Part 13 (2/2)
Not a few of the company smiled at the contrast, but she had no other feeling than perfect love and happiness.
When the ceremony was over and Anson looked around for Bert, he was gone. He couldn't stand the pressure of the crowd and the whispered comments, and had slipped away early in the evening.
Among the presents which were laid on the table in the dining-room was a long envelope addressed to Mrs. Will Kendall. It contained a deed for a house and lot in one of the most desirable parts of the suburbs. It was from Gearheart, but there was no other written word. This gift meant the sale of his claim in Dakota.
When Anson got back to the hotel that night, wondering and alarmed at his partner's absence, he found a letter from him. It was savage and hopeless.
This climate is getting too frigid for my lungs. I'm going to emigrate to California. I made a mistake: I ought to have gone in for stand-up collars, s.h.i.+ny hair, and bow-legs. You'd better skip back to Dakota and sell your claim. Keep my share of the stock and tools; it ain't worth bothering about. Don't try to live there alone, old man. If you can't sell, marry. Don't let that girl break you all up too. We are all fools, but some can get over it quicker than others.
If that little bow-legged thing gets under your feet or abuses her, jest get your toe under him and hoist him over into the alley.
Good-bye and good luck, old man.
BERT.
And the next day the doubly bereaved man started on his lonely journey back to the Dakota claim, back to an empty house, with a gnawing pain in his heart and a constriction like an iron band about his throat; back to his broad fields to plod to and fro alone.
As he began to realize it all and to think how terrible was this loss, he laid his head down on the car-seat before him and cried. His first great trial had come to him, and meeting it like a man, he must now weep like a woman.
CHAPTER XIII.
FLAXEN'S GREAT NEED.
Flaxen wrote occasionally, during the next year, letters all too short and too far between for the lonely man toiling away on his brown farm.
These letters were very much alike, telling mainly of how happy she was, and of what she was going to do by and by, on Christmas or Thanksgiving. Once she sent a photograph of herself and husband, and Anson, after studying it for a long time, took a pair of shears and cut the husband off, and threw him into the fire.
”That fellow gives me the ague,” he muttered.
Bert did not write, and there was hardly a night that Ans lay down on his bed that he did not wonder where his chum was, especially as the winter came on unusually severe, reminding him of that first winter in the Territory. Day after day he spent alone in his house, going out only to feed the cattle or to get the mail. The sad wind was always in his ears. But with the pa.s.sage of time the pain in his heart lost its intensity.
One day he got a letter from Flaxen that startled and puzzled him. It was like a cry for help, somehow.
”Dear old pap, I wish you was here,” and then in another place came the piteous cry, ”Oh, I wish I had some folks!”
All night long that cry rang in the man's head with a wailing, falling cadence like the note of a lost little prairie-chicken.
”I wonder what that whelp has been doin' now. If he's begun to abuse her I'll wring his neck. She wants me an' da'sn't ask me to come. Poor chick, I'll be pap an' mam to ye, both,” he said at last, with sudden resolution.

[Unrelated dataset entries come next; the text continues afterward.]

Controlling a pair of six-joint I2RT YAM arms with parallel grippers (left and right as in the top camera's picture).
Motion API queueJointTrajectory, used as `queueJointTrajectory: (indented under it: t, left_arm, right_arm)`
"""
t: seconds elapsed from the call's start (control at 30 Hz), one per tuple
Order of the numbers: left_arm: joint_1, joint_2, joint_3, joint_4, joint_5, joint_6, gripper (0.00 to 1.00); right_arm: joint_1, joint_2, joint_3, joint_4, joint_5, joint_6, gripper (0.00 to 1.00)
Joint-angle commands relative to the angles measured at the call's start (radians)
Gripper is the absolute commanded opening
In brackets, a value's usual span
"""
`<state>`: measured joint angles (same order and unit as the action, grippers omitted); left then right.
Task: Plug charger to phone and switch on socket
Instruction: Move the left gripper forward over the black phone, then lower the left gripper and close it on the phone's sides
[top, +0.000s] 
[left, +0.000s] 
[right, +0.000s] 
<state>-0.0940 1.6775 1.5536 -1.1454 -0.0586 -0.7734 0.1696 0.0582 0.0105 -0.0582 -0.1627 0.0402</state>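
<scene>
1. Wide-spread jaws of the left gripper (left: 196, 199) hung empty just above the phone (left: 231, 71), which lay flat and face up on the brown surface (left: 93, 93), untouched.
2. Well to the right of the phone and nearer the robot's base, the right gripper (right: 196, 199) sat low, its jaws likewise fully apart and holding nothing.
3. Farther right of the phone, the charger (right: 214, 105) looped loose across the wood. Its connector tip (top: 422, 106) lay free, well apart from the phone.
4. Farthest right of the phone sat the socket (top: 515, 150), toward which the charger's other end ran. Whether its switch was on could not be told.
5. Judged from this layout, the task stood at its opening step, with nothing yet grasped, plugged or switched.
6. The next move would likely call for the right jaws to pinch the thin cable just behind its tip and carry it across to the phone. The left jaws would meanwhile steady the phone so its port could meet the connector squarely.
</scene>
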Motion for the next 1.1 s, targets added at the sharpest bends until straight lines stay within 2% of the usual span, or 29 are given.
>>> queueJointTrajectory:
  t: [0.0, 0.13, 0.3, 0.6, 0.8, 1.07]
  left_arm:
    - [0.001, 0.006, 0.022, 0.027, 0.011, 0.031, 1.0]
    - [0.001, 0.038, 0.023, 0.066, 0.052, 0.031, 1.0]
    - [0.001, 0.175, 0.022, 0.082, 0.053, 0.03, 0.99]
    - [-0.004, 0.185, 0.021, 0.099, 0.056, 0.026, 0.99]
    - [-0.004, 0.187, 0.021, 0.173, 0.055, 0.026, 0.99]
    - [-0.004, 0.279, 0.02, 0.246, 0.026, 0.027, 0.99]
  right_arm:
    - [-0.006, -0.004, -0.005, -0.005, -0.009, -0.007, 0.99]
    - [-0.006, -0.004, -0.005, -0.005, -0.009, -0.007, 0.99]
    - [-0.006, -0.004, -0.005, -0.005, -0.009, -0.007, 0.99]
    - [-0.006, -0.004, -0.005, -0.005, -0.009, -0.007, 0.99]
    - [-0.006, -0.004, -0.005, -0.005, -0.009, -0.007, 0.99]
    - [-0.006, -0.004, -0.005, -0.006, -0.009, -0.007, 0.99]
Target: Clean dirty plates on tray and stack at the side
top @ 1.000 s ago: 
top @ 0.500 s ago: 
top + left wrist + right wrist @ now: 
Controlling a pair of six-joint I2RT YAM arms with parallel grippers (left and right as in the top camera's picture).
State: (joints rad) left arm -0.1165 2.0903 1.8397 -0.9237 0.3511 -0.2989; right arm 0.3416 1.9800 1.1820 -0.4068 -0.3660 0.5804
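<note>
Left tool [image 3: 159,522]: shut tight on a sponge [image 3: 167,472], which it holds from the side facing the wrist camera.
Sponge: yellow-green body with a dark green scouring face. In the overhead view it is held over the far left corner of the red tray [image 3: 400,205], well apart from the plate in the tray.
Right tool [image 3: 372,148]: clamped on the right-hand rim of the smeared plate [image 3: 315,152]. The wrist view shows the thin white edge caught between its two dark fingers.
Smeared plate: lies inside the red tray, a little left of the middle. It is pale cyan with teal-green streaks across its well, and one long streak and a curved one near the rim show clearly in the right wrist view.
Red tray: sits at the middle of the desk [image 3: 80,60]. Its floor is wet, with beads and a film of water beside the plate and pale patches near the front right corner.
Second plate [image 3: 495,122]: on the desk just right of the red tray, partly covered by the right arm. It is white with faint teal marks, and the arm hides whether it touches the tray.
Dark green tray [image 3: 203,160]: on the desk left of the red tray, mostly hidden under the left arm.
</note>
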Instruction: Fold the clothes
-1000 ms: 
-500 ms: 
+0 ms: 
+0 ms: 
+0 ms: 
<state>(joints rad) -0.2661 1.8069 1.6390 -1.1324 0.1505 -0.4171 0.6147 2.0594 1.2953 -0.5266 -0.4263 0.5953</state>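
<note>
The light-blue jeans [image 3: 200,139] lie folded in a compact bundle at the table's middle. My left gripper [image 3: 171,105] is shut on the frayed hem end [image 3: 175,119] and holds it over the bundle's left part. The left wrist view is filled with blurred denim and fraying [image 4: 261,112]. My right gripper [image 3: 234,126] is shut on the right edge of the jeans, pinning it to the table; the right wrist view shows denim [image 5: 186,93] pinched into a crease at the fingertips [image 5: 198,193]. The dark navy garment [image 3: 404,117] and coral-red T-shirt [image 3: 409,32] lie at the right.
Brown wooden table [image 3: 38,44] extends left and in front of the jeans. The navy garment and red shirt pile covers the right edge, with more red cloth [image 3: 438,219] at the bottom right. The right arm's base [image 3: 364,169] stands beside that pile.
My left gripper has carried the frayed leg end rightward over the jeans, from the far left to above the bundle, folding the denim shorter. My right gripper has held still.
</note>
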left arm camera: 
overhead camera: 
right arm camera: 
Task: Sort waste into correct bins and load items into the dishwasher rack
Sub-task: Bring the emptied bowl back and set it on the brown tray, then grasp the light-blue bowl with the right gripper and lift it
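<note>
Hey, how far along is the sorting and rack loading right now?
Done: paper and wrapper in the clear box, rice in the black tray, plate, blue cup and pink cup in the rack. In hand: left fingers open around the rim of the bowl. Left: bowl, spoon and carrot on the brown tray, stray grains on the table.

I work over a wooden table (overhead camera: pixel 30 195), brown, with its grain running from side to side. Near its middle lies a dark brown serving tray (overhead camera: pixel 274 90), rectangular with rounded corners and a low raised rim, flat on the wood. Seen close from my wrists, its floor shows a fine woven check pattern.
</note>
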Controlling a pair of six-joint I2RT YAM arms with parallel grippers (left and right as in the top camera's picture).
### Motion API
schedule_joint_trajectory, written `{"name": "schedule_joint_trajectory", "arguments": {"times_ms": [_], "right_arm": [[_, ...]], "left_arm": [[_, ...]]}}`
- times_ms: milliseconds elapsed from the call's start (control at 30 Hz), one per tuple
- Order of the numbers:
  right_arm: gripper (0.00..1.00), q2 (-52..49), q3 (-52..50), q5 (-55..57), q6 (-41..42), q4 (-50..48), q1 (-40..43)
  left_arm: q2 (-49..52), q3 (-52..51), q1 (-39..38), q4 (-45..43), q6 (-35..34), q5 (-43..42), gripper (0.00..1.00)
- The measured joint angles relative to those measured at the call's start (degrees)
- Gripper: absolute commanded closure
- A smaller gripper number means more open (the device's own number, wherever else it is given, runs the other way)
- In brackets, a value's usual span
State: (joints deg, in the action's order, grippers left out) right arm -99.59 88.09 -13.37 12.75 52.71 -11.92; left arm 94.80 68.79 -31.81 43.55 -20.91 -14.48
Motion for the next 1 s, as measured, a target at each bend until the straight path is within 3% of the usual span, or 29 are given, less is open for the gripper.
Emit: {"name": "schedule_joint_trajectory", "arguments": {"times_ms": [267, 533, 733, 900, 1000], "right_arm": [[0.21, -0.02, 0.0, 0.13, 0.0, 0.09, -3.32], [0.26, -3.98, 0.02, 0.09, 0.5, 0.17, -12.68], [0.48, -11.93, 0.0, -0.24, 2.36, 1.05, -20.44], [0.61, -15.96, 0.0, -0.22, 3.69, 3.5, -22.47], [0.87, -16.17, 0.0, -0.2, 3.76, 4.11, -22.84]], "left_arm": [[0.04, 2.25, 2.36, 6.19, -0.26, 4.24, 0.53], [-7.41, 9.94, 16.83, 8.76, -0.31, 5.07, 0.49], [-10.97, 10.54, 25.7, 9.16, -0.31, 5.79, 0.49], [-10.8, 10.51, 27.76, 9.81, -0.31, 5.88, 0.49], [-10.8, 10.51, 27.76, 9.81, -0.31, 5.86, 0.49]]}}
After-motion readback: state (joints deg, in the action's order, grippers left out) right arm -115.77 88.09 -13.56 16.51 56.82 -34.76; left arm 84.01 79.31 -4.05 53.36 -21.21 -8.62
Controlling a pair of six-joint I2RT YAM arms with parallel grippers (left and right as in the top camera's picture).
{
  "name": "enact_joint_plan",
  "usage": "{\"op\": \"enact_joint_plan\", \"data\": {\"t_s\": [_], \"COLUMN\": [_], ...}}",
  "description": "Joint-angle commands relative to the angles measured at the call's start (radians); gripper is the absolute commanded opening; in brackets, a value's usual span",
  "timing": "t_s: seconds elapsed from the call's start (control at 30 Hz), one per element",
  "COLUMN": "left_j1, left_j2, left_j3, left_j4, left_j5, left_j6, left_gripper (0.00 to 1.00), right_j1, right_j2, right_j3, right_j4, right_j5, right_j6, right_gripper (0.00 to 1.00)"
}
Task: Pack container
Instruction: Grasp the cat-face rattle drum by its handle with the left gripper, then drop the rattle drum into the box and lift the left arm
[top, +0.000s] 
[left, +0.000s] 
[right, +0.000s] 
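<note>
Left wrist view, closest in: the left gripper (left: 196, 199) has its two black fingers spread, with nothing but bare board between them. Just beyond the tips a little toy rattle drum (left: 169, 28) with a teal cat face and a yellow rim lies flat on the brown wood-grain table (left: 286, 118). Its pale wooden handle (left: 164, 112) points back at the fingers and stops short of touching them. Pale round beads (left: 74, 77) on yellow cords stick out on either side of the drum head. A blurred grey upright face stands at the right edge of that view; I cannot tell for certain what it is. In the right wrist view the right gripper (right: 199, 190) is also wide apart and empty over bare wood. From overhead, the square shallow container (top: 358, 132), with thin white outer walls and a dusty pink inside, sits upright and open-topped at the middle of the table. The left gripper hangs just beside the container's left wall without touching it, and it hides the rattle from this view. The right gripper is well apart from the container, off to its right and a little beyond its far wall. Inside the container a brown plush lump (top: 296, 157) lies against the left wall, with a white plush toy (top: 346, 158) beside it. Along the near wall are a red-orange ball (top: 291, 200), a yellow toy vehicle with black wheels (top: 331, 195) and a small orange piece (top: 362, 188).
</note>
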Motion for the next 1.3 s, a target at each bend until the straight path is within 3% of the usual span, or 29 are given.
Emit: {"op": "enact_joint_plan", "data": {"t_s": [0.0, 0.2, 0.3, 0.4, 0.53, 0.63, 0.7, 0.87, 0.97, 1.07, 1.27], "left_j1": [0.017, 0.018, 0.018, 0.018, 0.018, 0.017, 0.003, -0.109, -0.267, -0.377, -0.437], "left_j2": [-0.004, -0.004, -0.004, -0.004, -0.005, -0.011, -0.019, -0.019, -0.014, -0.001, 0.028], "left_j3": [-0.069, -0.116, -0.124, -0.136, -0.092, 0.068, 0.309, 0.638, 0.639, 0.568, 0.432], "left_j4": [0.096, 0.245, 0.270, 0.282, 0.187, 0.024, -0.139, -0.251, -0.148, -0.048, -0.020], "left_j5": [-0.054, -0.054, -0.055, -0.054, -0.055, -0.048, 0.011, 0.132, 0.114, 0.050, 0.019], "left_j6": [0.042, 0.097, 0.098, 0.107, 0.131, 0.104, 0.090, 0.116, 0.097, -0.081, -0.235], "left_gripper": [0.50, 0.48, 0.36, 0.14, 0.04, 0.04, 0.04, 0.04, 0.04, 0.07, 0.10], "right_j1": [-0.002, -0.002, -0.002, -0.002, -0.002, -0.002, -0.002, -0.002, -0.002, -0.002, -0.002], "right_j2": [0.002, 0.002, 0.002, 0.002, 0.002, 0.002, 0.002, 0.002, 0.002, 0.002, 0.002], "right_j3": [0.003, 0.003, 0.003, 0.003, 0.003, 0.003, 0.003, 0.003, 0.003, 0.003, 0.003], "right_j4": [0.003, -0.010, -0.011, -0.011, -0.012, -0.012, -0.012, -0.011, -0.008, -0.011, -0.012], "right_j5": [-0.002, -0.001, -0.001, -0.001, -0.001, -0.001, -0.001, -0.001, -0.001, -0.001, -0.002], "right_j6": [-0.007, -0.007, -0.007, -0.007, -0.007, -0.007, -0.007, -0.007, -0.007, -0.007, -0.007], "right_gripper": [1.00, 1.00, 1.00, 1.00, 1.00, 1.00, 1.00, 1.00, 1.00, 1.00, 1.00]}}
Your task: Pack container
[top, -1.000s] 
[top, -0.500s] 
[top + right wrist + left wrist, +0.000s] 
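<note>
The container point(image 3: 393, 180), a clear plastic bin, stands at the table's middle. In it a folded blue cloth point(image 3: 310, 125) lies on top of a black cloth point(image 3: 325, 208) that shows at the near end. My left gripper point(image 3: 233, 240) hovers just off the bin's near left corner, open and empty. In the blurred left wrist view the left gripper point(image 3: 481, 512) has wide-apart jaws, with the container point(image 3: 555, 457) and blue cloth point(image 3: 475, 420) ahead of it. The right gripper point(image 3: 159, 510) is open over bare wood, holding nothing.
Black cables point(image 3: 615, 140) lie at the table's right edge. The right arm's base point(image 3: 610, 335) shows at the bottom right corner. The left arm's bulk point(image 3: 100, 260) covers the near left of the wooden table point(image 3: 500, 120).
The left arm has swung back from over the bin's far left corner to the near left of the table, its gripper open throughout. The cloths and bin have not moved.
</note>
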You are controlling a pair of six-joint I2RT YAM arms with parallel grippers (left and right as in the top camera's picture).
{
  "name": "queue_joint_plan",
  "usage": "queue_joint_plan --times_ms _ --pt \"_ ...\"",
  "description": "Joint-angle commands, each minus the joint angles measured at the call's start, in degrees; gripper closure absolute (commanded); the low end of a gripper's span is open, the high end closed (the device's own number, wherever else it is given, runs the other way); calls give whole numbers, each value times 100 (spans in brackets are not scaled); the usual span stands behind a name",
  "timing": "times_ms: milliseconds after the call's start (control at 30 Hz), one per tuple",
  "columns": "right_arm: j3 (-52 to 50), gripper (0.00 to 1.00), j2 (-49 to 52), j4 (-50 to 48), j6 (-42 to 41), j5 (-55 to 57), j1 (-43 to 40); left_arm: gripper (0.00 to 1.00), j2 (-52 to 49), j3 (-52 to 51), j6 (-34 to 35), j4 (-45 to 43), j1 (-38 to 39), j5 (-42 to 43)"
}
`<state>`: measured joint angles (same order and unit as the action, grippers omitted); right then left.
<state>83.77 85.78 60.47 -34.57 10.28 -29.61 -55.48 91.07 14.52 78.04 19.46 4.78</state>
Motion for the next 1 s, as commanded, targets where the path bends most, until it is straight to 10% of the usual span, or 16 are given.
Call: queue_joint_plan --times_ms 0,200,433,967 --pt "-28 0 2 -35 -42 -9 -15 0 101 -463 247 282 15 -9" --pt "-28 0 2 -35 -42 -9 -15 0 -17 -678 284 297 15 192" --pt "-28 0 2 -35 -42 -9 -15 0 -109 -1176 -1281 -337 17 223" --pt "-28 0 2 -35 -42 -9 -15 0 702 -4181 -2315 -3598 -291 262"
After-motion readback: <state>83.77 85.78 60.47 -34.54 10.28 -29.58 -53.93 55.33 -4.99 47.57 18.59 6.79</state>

The day after the receipt of this letter a telegram was handed to him at the post-office, which he opened with trembling hands:
ANSON WOOD: Your daughter is ill. Wants you. Come at once.
DR. DIETRICH.
He got into his wagon mechanically and lashed his horses into a run. He must get home and arrange about his stock and catch the seven o'clock train. His mind ran the round of the possibilities in the case until it ached with the hopeless fatigue of it. When he got upon the train for an all-night ride, he looked like a man suffering some great physical pain.
He sat there all night in a common seat--he could not afford to pay for a sleeper; sat and suffered the honest torture that can come to a man--to sit and think the same dread, apprehensive wondering thoughts; to strain at the seat as if to push the train faster, and to ache with the desire to fly like the eagle. He tried to be patient, but he could only grow numb with the effort.